My first exposure to this press bias was during a media scrum around Michael Moore’s visit (the subject of my October 30th post). For over an hour I stood in a crowd of television and print reporters waiting for Moore to arrive. At no point did any of the mainstream press make any attempt to interview the activists about their views. But I did listen to two of them (one from the Denver Post and one from the Fox affiliate) openly ridiculing the movement in the now traditional stereotype.
On Thursday I also was able to spend about fifteen minutes speaking with two Denver policemen. They confirmed to me that since the Mayor ordered the removal of the kitchen, medical clinic, and donation table that crowd had shrunk to mostly genuine activists. The most senior one told me that the activists were not violent, but like the Nazi/skinhead protests of the 1990s in Denver the Occupy movement has drawn violent anarchists.
A critical stereotyping of the OccupyDenver movement is that it is anti-capitalist and has no agenda. In my four visits I have heard a very clear message each trip from the serious activists. And it is neither unfocused or reflexively anti-capitalist. It is strongly against crony capitalism.
The message is relatively simple. First, corporate money and lobbying are distorting politics. Polliticians represent corporate interests resulting in bank bailouts, while leaving average Americans to foreclosure and bankruptcy. Second, the Federal Reserve is operating independent of the people’s government again acting on behalf of corporate and other special interests. It is a message that is not dissimilar to an early Tea Party message.
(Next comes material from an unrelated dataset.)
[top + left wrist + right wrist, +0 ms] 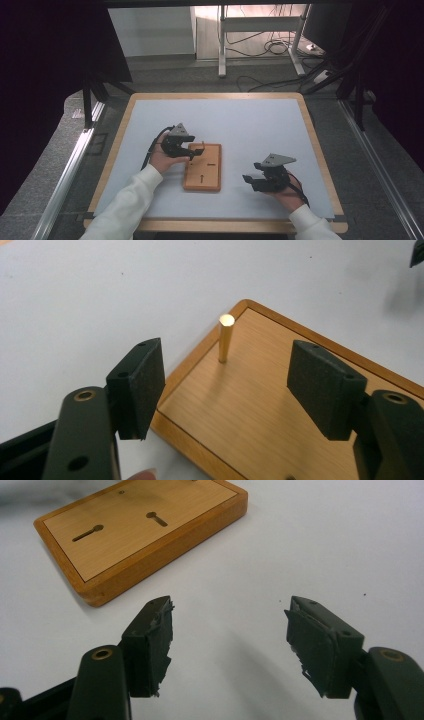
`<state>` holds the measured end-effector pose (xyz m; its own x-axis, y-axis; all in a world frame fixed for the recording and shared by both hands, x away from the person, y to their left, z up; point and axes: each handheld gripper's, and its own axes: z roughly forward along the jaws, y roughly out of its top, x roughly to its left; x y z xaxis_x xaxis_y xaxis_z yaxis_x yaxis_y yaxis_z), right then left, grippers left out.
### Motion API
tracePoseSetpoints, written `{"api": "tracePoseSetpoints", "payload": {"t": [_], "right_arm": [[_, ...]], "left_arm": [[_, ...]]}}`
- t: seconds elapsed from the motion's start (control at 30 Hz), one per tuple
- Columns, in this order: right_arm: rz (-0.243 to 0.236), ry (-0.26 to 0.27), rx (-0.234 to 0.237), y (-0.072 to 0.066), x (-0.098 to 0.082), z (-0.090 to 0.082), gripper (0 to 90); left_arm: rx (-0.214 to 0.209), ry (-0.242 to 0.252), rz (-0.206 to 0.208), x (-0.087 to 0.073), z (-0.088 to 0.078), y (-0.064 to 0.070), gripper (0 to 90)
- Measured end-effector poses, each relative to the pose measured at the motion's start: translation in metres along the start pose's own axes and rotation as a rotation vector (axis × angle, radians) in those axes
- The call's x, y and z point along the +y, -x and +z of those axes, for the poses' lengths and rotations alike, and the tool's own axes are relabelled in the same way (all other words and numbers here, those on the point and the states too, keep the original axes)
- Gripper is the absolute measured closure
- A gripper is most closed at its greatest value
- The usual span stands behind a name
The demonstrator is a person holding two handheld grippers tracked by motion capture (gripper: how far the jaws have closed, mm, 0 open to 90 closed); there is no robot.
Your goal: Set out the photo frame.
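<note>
A small wooden board (pixel 202 170) with keyhole slots lies on the white mat. A brass pin (pixel 225 337) stands upright near the board's far left corner. My left gripper (pixel 196 150) hovers over that corner, open, and the pin is a little ahead of its pads with nothing between them. In the left gripper view the left gripper (pixel 227 390) has its jaws wide apart above the board (pixel 270 405). My right gripper (pixel 248 180) rests to the right of the board and points toward it. In the right gripper view the right gripper (pixel 230 645) is open over bare mat, short of the board (pixel 140 525).
The mat sits in a wooden-rimmed table top (pixel 315 145). Metal rails (pixel 70 165) run along both sides of the table. Behind it are a desk frame (pixel 222 45) and loose cables (pixel 270 47) on the floor.
</note>
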<state>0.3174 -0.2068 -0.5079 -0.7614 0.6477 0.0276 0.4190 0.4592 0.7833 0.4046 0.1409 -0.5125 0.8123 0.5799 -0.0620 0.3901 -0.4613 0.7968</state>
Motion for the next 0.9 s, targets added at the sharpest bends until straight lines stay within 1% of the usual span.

Why are they camped out on the sidewalk in front of Civic Center Park? Rightly or wrongly they believe that the political system is so corrupt that participating in it will result in the system granting them token relief, then absorbing them into the fundamentally corrupt system. The correct answer to last week’s poll question was Karl Denninger, an early Tea Party activist. His basic point was the Occupy movement’s refusal to express a specific political agenda allowed it to remain an independent force for change. That the Tea Party had in large measure been absorbed into the Republican party, had lost control of the message, and been unable to drive real change. By remaining camped out in front of the symbols of government OccupyDenver seeks to keep the pressure on for real change.
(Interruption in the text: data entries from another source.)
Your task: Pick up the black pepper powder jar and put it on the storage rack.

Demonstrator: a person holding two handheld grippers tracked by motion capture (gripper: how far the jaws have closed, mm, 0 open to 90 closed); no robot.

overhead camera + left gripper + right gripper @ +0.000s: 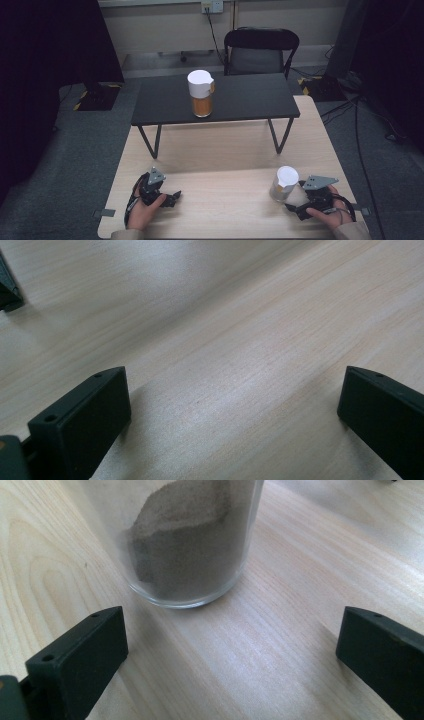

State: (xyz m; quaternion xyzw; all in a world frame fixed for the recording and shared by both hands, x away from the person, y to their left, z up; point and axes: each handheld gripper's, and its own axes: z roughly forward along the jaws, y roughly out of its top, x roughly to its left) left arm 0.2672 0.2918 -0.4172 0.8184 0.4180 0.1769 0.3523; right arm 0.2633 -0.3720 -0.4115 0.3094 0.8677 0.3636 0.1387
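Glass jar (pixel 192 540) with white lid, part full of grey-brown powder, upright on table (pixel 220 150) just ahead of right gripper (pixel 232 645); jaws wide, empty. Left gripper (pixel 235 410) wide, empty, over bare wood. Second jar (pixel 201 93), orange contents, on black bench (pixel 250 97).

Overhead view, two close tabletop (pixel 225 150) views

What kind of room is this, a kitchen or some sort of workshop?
Most likely a lab or recording room rather than a kitchen: a plain wooden table on grey carpet, dark curtains at both sides, cables across the floor, a folding chair, and a person holding a left gripper and right gripper.
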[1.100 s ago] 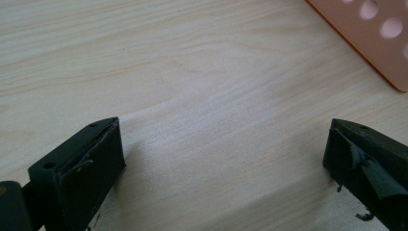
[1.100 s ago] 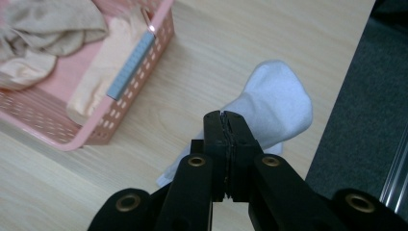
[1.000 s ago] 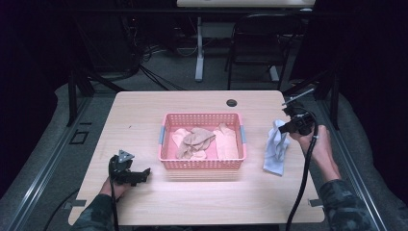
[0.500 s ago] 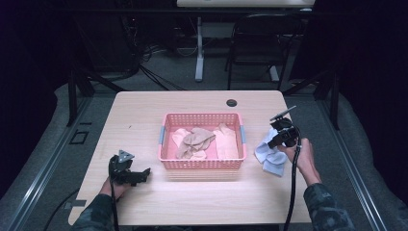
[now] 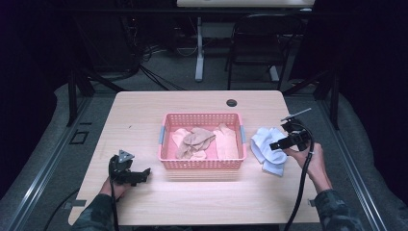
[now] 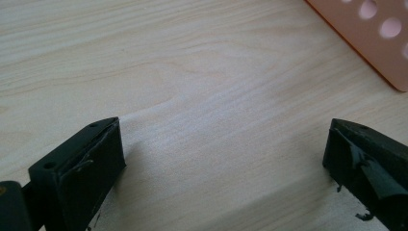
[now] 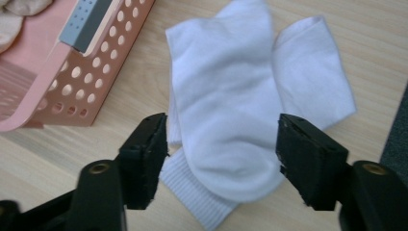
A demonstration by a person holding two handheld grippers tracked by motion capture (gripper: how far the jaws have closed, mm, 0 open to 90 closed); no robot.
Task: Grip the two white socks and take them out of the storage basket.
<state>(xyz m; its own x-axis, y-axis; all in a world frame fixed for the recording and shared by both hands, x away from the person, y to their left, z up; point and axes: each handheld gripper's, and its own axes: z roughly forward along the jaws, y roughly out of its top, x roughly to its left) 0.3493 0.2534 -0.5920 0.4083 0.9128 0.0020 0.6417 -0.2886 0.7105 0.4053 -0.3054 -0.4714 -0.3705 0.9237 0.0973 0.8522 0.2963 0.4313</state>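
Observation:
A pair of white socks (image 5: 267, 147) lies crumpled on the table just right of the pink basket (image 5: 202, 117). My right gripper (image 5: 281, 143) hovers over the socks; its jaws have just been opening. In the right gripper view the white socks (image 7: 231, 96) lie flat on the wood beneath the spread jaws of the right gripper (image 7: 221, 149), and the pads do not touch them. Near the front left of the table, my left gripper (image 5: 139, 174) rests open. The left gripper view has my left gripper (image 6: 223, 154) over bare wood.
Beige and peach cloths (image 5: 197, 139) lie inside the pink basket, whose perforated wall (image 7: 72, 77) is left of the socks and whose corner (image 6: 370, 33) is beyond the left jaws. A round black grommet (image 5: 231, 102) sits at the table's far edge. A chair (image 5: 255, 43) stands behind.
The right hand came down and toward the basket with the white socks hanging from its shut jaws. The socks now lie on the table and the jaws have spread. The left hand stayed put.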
And at some point the the Governor and the Mayor are going to have to realize that while the conservative counter-protesters believe in different remedies, they cannot simply ignore what both sides agree upon. That the government is operating for special interests. That it is ineffective policy for the Governor to hand out corporate welfare to companies such as Arrow Electronics, while failing to even meet with the movement or attend one of their General Assemblies. They are after all his constituents. He is supposed to work for them, not just the constituents he prefers.
Beyond a disgust with crony capitalism I disagree with much of the Tea Party’s and much of OccupyDenver’s views. But, I do believe the Governor and the mainstream press are tone deaf. They act like the Pharisees encountering John the Baptist – focused on his odd clothes and diet while missing the importance of his message.
The Governor is for some unfathomable reason proving the point that he works for someone other than all of the people of Colorado. And as someone that voted for him, I hope he will begin disproving that proposition before the next election.